● **WORK TASK**
Would you please copy exactly the line with "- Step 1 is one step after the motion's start" and all lines that follow it in the data below, through the last one?

● **PROVIDED MATERIAL**

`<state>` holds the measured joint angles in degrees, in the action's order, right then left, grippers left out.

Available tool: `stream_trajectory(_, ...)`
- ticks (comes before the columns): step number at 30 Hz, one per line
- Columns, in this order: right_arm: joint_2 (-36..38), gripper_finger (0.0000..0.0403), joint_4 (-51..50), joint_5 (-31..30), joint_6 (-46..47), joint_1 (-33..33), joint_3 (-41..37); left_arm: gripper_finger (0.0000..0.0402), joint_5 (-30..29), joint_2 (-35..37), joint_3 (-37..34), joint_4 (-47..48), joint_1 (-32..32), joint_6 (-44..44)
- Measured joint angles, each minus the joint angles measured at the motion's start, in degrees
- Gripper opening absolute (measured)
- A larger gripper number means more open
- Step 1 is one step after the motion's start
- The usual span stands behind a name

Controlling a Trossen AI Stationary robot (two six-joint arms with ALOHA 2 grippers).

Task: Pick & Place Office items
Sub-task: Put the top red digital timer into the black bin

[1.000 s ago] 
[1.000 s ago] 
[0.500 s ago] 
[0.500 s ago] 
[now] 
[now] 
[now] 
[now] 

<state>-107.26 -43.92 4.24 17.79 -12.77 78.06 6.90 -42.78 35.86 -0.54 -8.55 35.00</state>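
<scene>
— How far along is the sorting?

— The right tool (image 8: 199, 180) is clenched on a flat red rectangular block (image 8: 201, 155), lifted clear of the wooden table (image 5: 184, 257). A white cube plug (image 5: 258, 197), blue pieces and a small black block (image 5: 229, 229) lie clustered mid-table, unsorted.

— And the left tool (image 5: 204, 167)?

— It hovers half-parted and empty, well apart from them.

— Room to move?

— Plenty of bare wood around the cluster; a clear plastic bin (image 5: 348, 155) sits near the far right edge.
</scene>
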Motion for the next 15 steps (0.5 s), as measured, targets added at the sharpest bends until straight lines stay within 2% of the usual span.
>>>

● **PROBLEM SOLUTION**
- Step 1 is one step after the motion's start
- The usual span stands behind a name

Controlling a Trossen AI Stationary robot (two six-joint arms with ALOHA 2 grippers).

Task: Pick & Place Office items
Sub-task: Put the top red digital timer into the black bin

[1.000 s ago] 
[1.000 s ago] 
[0.500 s ago] 
[0.500 s ago] 
[now] 
[now] 
[now] 
[now] 

<state>-107.26 -43.92 4.24 17.79 -12.77 78.06 6.90 -42.78 35.86 -0.54 -8.55 35.00</state>
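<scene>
— How far along is the sorting?

— The right tool (image 8: 199, 180) is clenched on a flat red rectangular block (image 8: 201, 155), lifted clear of the wooden table (image 5: 184, 257). A white cube plug (image 5: 258, 197), blue pieces and a small black block (image 5: 229, 229) lie clustered mid-table, unsorted.

— And the left tool (image 5: 204, 167)?

— It hovers half-parted and empty, well apart from them.

— Room to move?

— Plenty of bare wood around the cluster; a clear plastic bin (image 5: 348, 155) sits near the far right edge.
</scene>
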Motion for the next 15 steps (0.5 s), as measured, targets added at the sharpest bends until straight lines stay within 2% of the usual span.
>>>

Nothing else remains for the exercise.